**Problem to solve:**
Return the data that follows exactly as it appears. Pictures do not belong in the copy.

====== Data excerpt

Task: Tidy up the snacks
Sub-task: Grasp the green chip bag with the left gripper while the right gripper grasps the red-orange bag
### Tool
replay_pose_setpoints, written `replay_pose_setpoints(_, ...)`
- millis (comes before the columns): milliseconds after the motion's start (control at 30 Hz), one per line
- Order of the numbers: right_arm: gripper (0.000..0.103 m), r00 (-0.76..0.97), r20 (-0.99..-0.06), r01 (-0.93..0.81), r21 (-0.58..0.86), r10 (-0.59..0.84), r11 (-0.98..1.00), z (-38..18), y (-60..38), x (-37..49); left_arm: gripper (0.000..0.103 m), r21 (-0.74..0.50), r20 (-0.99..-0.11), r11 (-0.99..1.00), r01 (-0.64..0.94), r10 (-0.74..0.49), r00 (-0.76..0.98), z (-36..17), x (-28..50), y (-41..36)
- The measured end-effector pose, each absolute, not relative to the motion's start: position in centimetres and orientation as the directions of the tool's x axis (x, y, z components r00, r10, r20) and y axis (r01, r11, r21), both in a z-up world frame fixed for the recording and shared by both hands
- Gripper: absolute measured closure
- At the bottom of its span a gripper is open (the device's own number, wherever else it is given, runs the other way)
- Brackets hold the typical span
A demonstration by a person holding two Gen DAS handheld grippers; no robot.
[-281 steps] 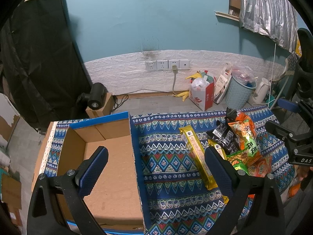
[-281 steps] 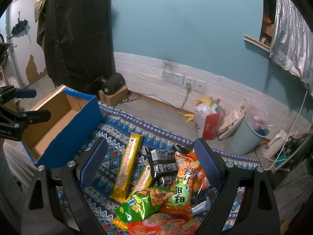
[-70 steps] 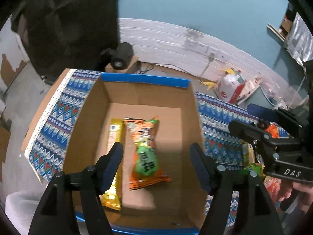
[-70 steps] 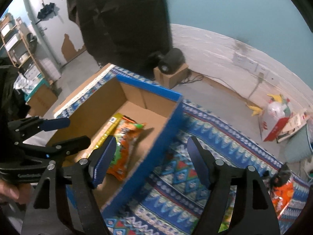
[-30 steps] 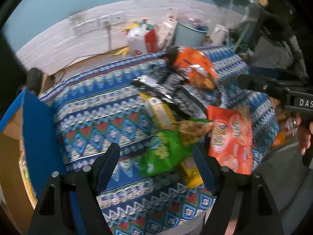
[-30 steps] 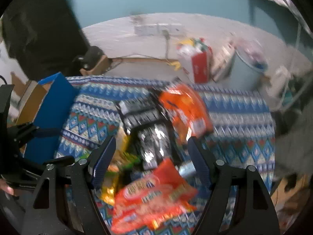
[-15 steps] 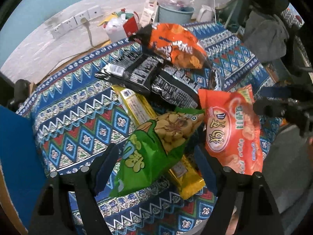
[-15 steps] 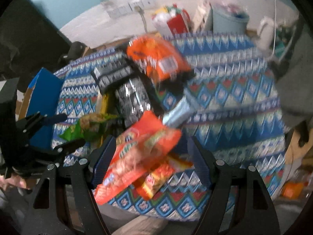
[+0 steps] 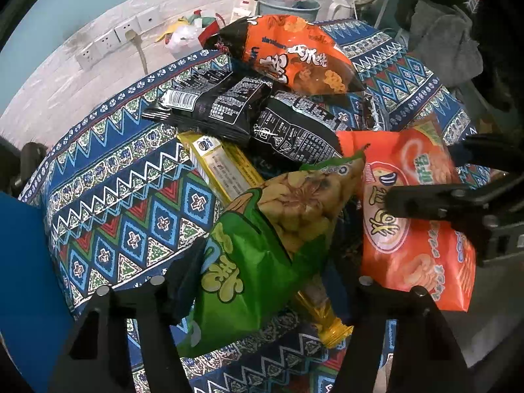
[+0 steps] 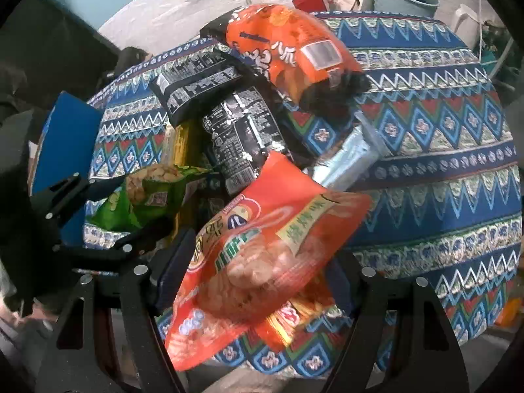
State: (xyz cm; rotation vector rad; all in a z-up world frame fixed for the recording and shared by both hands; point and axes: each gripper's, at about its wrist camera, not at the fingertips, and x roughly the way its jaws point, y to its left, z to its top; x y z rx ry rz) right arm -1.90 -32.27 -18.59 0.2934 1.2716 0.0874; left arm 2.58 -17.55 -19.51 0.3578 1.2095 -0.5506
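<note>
A pile of snack packs lies on the patterned cloth (image 9: 114, 196). My left gripper (image 9: 265, 271) points down over the green snack bag (image 9: 262, 252). Its jaws are closing, and the pads press the bag's two sides. In the right wrist view the green snack bag (image 10: 147, 196) sits pinched in that left gripper (image 10: 111, 209). My right gripper (image 10: 258, 271) stands wide open astride the orange-red snack bag (image 10: 262, 255), pads apart from it. The left wrist view shows the right gripper (image 9: 448, 177) over the orange-red snack bag (image 9: 416, 229).
Behind lie an orange and black chips bag (image 9: 294, 55), two black packets (image 9: 213, 104), a long yellow pack (image 9: 222, 170) and a silver pack (image 10: 347, 154). The blue box wall (image 9: 23, 262) stands at the left. The table's edge is close below both grippers.
Both grippers have come down onto the pile. The left jaws have narrowed onto the green bag. The right fingers now straddle the orange-red bag.
</note>
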Motion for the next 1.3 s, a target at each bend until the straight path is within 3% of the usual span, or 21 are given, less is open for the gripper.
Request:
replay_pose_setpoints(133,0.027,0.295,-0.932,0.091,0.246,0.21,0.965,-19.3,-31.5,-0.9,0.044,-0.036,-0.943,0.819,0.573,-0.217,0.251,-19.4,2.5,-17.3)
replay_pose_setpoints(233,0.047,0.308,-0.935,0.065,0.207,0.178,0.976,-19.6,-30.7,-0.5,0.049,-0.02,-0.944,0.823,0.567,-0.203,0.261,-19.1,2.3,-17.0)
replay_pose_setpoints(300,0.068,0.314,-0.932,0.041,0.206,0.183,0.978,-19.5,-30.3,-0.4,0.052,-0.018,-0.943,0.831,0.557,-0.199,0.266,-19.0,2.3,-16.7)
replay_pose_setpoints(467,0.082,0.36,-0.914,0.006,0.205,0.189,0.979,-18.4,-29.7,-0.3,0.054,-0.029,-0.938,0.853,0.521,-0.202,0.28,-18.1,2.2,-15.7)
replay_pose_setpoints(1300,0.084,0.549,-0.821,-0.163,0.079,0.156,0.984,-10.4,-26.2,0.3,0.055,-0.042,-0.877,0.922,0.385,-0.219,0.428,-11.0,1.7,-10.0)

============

**Result of the exercise:**
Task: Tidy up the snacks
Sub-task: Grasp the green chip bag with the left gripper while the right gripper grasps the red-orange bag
### Tool
replay_pose_setpoints, written `replay_pose_setpoints(_, ...)`
- millis (comes before the columns): milliseconds after the motion's start (control at 30 Hz), one per line
- Order of the numbers: right_arm: gripper (0.000..0.103 m), r00 (-0.76..0.97), r20 (-0.99..-0.06), r01 (-0.93..0.81), r21 (-0.58..0.86), r10 (-0.59..0.84), r11 (-0.98..1.00), z (-38..18), y (-60..38), x (-37..49); left_arm: gripper (0.000..0.103 m), r21 (-0.74..0.50), r20 (-0.99..-0.11), r11 (-0.99..1.00), r01 (-0.64..0.94), r10 (-0.74..0.49), r00 (-0.76..0.98), z (-36..17), x (-28..50), y (-41..36)
- The measured end-effector pose, each absolute, not relative to the motion's start: position in centimetres and orientation as the directions of the tool's x axis (x, y, z components r00, r10, r20) and y axis (r01, r11, r21), both in a z-up world frame fixed for the recording and shared by both hands
- Gripper: absolute measured closure
- At the bottom of its span a gripper is open (the device's own number, wherever else it is given, runs the other way)
- Brackets hold the typical span
A demonstration by a person holding two Gen DAS handheld grippers; no robot.
[-281 steps] 
[-281 steps] 
[-70 steps] 
[-70 steps] 
[-30 steps] 
[-30 steps] 
[-15 steps] 
[-15 steps] 
[+0 steps] 
[+0 steps] 
State: (xyz cm; rotation vector rad; all in a z-up world frame fixed for the recording and shared by both hands; point and axes: each gripper's, at about its wrist camera, not at the fingertips, and x roughly the way its jaws point, y to its left, z to its top; x y z rx ry rz) right arm -1.90 -32.27 -18.59 0.2934 1.2716 0.0874; left arm 2.58 -17.55 -19.51 0.3578 1.2095 -0.5506
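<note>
A pile of snack packs lies on the patterned cloth (image 9: 114, 196). My left gripper (image 9: 265, 271) points down over the green snack bag (image 9: 262, 252). Its jaws are closing, and the pads press the bag's two sides. In the right wrist view the green snack bag (image 10: 147, 196) sits pinched in that left gripper (image 10: 111, 209). My right gripper (image 10: 258, 271) stands wide open astride the orange-red snack bag (image 10: 262, 255), pads apart from it. The left wrist view shows the right gripper (image 9: 448, 177) over the orange-red snack bag (image 9: 416, 229).
Behind lie an orange and black chips bag (image 9: 294, 55), two black packets (image 9: 213, 104), a long yellow pack (image 9: 222, 170) and a silver pack (image 10: 347, 154). The blue box wall (image 9: 23, 262) stands at the left. The table's edge is close below both grippers.
Both grippers have come down onto the pile. The left jaws have narrowed onto the green bag. The right fingers now straddle the orange-red bag.
</note>
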Motion for the next 1.3 s, a target at each bend until the straight path is within 3% of the usual span, or 21 are given, less is open for the gripper.
Request:
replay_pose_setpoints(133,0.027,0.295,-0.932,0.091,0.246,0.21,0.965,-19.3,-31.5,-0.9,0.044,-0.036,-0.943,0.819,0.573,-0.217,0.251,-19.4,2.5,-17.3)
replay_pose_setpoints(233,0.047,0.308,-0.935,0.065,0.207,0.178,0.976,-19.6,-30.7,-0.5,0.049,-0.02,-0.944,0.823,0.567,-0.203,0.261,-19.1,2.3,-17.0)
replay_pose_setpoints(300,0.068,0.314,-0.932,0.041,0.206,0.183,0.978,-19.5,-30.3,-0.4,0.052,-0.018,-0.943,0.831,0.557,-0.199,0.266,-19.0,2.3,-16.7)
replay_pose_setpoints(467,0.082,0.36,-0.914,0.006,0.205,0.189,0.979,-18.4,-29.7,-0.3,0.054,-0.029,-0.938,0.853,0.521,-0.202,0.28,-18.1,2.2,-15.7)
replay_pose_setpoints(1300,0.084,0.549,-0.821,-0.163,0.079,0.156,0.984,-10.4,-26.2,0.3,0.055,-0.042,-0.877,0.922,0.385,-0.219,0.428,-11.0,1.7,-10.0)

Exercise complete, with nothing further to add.